Highlight
---------
- Ray is moving towards 1.0! It has had several important naming changes.
- `ObjectID`s are now called `ObjectRef`s because they are not just IDs.
- The Ray Autoscaler is now called the Ray Cluster Launcher. The autoscaler will be a module of the Ray Cluster Launcher.
- The Ray Cluster Launcher now has a much cleaner and concise output style. Try it out with `ray up --log-new-style`. The new output style will be enabled by default (with opt-out) in a later release.
- Windows is now officially supported by RLlib. Multi node support for Windows is still in progress.
Cluster Launcher/CLI (formerly autoscaler)
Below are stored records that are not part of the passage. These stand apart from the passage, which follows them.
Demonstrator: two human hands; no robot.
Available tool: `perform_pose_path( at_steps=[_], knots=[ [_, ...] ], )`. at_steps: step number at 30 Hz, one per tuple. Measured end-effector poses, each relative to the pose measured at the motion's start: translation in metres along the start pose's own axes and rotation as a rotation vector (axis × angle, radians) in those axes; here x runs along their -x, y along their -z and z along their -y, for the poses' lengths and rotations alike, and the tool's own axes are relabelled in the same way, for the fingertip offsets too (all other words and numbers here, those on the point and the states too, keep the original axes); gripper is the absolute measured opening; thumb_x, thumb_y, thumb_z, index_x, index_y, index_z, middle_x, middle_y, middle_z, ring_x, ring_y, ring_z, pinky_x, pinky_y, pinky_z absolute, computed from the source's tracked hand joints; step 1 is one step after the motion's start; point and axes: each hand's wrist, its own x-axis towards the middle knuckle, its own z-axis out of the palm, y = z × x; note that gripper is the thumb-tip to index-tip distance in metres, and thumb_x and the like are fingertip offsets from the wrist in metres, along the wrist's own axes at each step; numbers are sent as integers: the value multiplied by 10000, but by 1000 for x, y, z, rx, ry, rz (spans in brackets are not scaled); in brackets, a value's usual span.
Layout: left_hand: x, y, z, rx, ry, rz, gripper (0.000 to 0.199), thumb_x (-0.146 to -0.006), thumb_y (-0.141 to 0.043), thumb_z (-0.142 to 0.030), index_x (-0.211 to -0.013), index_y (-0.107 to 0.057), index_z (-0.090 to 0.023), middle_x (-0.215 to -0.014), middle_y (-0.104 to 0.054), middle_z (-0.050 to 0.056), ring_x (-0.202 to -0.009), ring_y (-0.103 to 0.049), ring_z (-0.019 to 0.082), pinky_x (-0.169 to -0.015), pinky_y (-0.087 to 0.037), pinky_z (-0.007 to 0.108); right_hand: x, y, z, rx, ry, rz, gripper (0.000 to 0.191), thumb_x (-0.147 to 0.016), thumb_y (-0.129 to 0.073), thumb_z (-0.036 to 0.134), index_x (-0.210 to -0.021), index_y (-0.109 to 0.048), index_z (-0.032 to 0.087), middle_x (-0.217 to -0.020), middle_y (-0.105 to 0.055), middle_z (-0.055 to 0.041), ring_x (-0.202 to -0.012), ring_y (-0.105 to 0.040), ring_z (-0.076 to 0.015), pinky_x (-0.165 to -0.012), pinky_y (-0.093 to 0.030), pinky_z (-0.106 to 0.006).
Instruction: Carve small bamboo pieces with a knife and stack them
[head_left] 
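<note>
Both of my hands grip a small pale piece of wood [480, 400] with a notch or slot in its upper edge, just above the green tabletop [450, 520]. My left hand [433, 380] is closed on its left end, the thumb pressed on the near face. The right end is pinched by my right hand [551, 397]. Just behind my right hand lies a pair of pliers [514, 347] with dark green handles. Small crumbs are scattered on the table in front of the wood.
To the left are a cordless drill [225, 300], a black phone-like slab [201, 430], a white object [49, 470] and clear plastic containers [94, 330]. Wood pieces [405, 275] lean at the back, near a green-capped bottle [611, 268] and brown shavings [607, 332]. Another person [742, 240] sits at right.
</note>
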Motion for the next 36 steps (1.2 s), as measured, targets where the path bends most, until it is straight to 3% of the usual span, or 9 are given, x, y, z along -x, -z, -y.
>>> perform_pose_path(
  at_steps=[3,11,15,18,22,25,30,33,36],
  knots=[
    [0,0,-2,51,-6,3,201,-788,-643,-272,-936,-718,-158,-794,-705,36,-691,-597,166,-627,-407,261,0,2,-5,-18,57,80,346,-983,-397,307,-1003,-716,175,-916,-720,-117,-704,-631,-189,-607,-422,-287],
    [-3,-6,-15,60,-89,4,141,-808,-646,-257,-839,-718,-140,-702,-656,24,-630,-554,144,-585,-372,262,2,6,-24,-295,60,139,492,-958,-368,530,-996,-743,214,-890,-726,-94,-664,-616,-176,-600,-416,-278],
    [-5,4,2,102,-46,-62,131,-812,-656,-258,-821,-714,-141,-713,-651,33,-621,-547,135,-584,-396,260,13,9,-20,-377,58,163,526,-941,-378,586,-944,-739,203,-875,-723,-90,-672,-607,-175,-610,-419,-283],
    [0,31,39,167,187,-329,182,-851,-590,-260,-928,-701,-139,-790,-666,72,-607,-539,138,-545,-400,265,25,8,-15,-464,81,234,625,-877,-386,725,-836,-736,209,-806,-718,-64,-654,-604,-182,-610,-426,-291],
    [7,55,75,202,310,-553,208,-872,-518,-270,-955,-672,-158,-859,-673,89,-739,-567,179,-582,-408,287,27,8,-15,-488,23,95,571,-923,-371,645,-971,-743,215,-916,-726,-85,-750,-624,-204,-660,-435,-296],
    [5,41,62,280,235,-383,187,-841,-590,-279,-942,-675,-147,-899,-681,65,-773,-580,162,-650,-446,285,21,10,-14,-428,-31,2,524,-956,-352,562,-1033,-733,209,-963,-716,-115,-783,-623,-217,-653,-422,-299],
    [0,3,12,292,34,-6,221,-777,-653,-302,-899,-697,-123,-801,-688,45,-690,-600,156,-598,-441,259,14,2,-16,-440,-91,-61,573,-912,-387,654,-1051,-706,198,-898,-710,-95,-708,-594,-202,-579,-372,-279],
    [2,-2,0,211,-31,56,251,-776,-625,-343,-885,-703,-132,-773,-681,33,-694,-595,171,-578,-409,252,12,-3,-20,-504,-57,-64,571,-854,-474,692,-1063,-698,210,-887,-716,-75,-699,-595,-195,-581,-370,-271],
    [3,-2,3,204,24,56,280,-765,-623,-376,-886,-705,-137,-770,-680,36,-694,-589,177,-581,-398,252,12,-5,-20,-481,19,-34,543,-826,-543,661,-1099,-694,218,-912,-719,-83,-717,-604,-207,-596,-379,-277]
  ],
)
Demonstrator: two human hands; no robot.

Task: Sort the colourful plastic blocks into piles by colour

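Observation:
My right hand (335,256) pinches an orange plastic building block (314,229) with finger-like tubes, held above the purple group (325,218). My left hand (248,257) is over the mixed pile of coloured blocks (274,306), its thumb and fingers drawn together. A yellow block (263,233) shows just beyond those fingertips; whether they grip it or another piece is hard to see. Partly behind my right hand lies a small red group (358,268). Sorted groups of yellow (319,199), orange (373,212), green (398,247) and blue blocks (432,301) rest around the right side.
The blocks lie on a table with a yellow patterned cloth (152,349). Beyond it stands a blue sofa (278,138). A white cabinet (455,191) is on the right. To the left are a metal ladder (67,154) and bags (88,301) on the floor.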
--------------------------------------------
- **Highlight:** This release contains a new colorful, concise output style for `ray up` and `ray down`, available with the `--log-new-style` flag. It will be enabled by default (with opt-out) in a later release. Full output style coverage for Cluster Launcher commands will also be available in a later release. (9322, 9943, 9960, 9690)
- Documentation improvements (with guides and new sections) (9687
- Improved Cluster launcher docker support (9001, 9105, 8840)
- Ray now has Docker images available on Docker hub. Please check out the [ray image](https://hub.docker.com/u/rayproject/ray) (#9732, 9556, 9458, 9281)
- Azure improvements (8938)
- Improved on-prem cluster autoscaler (9663)
- Add option for continuous sync of file mounts (9544)
- Add `ray status` debug tool and `ray --version` (9091, 8886).
- `ray memory` now also supports redis_password (9492)
- Bug fixes for the Kubernetes cluster launcher mode (9968)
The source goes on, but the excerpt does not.